- [WHAT YOU WILL DO] Locate the string "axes" in the listing below. Copy every line where it is found.

- [DATA SECTION]
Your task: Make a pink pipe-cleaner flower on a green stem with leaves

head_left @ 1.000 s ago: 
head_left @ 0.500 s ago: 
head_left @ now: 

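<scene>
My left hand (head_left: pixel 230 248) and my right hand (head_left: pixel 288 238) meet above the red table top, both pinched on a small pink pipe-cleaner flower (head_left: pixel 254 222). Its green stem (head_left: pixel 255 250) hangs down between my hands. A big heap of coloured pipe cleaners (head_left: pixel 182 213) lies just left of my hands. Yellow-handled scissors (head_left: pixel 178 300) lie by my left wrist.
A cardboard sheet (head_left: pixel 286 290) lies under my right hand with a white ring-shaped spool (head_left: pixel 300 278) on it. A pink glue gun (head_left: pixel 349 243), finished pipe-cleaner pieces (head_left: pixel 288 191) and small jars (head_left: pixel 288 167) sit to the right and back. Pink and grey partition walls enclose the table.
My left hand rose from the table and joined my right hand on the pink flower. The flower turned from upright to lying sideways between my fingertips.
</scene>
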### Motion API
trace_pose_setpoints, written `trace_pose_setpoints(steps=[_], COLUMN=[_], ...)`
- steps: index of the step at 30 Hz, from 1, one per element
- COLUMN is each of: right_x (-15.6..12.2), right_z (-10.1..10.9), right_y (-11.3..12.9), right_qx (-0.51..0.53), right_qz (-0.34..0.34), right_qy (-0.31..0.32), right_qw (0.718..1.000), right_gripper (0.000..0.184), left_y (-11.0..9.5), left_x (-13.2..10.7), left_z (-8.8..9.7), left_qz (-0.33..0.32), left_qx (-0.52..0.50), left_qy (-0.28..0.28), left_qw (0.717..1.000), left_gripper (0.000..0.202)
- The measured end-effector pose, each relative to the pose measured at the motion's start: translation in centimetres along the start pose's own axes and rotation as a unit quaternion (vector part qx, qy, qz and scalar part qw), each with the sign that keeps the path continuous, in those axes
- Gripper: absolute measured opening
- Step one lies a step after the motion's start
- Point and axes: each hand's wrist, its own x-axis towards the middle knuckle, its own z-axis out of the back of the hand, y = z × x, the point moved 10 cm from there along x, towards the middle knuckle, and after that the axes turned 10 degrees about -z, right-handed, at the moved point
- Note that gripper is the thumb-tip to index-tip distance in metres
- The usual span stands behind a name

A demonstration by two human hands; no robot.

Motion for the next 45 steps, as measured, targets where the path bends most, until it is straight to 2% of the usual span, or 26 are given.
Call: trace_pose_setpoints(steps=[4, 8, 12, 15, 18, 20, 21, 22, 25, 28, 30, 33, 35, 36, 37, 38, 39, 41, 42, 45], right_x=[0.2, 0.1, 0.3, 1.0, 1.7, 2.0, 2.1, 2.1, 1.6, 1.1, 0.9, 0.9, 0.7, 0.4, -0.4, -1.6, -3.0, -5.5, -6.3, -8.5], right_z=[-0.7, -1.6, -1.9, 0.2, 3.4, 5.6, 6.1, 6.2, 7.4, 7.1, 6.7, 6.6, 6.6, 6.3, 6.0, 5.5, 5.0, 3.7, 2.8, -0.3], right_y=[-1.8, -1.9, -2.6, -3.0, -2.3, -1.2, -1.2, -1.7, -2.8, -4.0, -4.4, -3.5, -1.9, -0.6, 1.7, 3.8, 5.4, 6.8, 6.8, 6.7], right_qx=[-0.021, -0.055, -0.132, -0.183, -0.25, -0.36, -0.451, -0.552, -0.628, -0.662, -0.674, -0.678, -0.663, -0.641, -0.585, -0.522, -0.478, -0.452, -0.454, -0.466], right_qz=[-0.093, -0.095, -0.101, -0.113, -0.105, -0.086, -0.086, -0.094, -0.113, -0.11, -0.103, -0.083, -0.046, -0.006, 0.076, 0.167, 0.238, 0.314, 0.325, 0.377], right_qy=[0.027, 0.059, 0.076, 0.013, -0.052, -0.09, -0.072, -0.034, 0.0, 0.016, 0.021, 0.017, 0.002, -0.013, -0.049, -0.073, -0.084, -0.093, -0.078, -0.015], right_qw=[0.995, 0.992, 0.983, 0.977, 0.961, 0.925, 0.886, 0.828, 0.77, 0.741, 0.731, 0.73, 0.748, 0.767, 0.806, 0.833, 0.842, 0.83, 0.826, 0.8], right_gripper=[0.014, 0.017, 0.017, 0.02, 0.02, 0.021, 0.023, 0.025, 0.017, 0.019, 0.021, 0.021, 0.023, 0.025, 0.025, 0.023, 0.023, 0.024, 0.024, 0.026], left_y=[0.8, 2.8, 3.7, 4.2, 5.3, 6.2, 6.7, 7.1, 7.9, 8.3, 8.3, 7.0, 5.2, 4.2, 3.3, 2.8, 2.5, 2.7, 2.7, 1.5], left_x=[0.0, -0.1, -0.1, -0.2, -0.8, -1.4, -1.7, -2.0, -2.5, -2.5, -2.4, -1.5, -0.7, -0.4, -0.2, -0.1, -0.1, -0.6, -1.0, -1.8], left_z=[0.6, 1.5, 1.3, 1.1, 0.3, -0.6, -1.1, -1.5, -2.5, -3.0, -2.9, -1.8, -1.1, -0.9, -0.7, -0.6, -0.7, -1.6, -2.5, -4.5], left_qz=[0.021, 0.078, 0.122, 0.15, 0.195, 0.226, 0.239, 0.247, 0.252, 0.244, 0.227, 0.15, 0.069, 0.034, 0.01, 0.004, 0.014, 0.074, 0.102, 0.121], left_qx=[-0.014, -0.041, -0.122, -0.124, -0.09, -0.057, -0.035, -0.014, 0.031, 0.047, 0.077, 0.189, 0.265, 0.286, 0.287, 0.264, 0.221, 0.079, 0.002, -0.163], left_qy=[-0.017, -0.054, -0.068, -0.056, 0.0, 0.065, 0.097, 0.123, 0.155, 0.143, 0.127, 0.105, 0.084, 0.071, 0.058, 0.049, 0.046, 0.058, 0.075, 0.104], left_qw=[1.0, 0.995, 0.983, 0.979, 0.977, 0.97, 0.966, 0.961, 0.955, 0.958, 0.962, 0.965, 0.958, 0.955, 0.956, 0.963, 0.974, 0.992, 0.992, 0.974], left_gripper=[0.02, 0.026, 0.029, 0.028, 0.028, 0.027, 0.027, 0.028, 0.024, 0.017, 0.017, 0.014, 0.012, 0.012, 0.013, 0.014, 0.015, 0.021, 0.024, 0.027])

- [ANSWER SECTION]
- The measured end-effector pose, each relative to the pose measured at the motion's start: translation in centimetres along the start pose's own axes and rotation as a unit quaternion (vector part qx, qy, qz and scalar part qw), each with the sign that keeps the path continuous, in those axes
- Point and axes: each hand's wrist, its own x-axis towards the middle knuckle, its own z-axis out of the back of the hand, y = z × x, the point moved 10 cm from there along x, towards the middle knuckle, and after that the axes turned 10 degrees about -z, right-handed, at the moved point

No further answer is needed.